For the purpose of this study, we sampled calcite-quartz veins in three different goldfields (Welkom, Klerksdorp and Evander) in close vicinity to gold-bearing reefs. In addition, we systematically sampled their host rocks (sedimentary or mafic rocks) in order to investigate the effects of rock-fluid interactions. We performed oxygen and carbon isotope analyses on both the veins and their host rocks, as well as a fluid inclusion study.

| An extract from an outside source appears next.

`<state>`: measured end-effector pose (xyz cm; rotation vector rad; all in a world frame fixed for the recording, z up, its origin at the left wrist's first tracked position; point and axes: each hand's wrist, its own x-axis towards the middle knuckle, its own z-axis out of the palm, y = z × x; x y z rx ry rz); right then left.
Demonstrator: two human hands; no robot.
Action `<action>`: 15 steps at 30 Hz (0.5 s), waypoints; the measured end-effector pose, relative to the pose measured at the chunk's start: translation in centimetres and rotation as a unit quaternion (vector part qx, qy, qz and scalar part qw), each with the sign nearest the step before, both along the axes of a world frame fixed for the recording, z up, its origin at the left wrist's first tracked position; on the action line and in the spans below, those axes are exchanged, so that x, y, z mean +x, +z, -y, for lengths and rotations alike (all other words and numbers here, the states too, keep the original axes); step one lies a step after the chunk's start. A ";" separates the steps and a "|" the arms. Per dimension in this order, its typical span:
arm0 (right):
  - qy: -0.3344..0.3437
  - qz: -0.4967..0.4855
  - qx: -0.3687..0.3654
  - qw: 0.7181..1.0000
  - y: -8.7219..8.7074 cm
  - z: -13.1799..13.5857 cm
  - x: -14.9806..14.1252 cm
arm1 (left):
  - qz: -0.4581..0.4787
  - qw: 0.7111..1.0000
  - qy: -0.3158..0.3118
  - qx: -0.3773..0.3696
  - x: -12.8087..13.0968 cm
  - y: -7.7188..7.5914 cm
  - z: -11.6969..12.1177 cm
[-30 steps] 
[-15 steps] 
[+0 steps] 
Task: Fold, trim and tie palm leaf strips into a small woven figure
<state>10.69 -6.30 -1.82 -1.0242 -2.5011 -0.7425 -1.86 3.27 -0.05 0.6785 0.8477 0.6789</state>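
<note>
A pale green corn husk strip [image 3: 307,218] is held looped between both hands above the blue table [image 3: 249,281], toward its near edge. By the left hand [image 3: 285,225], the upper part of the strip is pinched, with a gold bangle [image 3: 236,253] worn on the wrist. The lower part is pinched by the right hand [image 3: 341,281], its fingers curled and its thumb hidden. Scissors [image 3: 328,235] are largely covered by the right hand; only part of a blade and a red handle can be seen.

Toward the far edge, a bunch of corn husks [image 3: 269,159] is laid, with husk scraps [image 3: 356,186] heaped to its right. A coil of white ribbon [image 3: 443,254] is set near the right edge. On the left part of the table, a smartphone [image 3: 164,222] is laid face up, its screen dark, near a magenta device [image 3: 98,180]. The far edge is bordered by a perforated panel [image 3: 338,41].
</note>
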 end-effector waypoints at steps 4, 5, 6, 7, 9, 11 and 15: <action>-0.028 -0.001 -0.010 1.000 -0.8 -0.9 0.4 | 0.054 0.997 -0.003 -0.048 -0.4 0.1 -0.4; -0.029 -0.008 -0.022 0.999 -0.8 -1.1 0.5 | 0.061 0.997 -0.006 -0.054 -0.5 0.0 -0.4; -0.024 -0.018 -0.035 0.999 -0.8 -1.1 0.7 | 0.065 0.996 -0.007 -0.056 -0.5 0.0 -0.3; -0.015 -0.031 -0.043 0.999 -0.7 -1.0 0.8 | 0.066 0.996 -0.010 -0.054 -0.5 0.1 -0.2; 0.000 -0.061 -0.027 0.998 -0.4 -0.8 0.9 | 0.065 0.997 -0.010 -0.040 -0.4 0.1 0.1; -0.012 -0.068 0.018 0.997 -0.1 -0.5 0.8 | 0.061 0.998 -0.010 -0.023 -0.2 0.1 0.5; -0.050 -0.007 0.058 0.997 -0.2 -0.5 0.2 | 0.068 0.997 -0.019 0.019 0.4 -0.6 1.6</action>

We show that the oxygen isotope composition of quartz in veins is buffered by the host sedimentary rocks. It is therefore not possible to determine the nature of the original fluid. Another important result is that carbon isotopes analyses in quartz-calcite veins hosted by mafic rocks present a range of values that suggest two distinct sources, regardless of their location within the Witwatersrand Basin. One end-member (δ13C lower than −13‰) is represented by organic matter found locally within the basin sedimentary rocks whereas the second end-member (δ13C higher than −3‰) has a marine signature. The most likely candidate for this marine signature is the overlying limestones from the Chuniespoort Group. This implies a basin-scale downward fluid circulation from the overlying rocks to the basin sedimentary rocks. This fluid must have circulated after ca. 2642 to 2432 Ma, which is the age of the Chuniespoort Group deposition.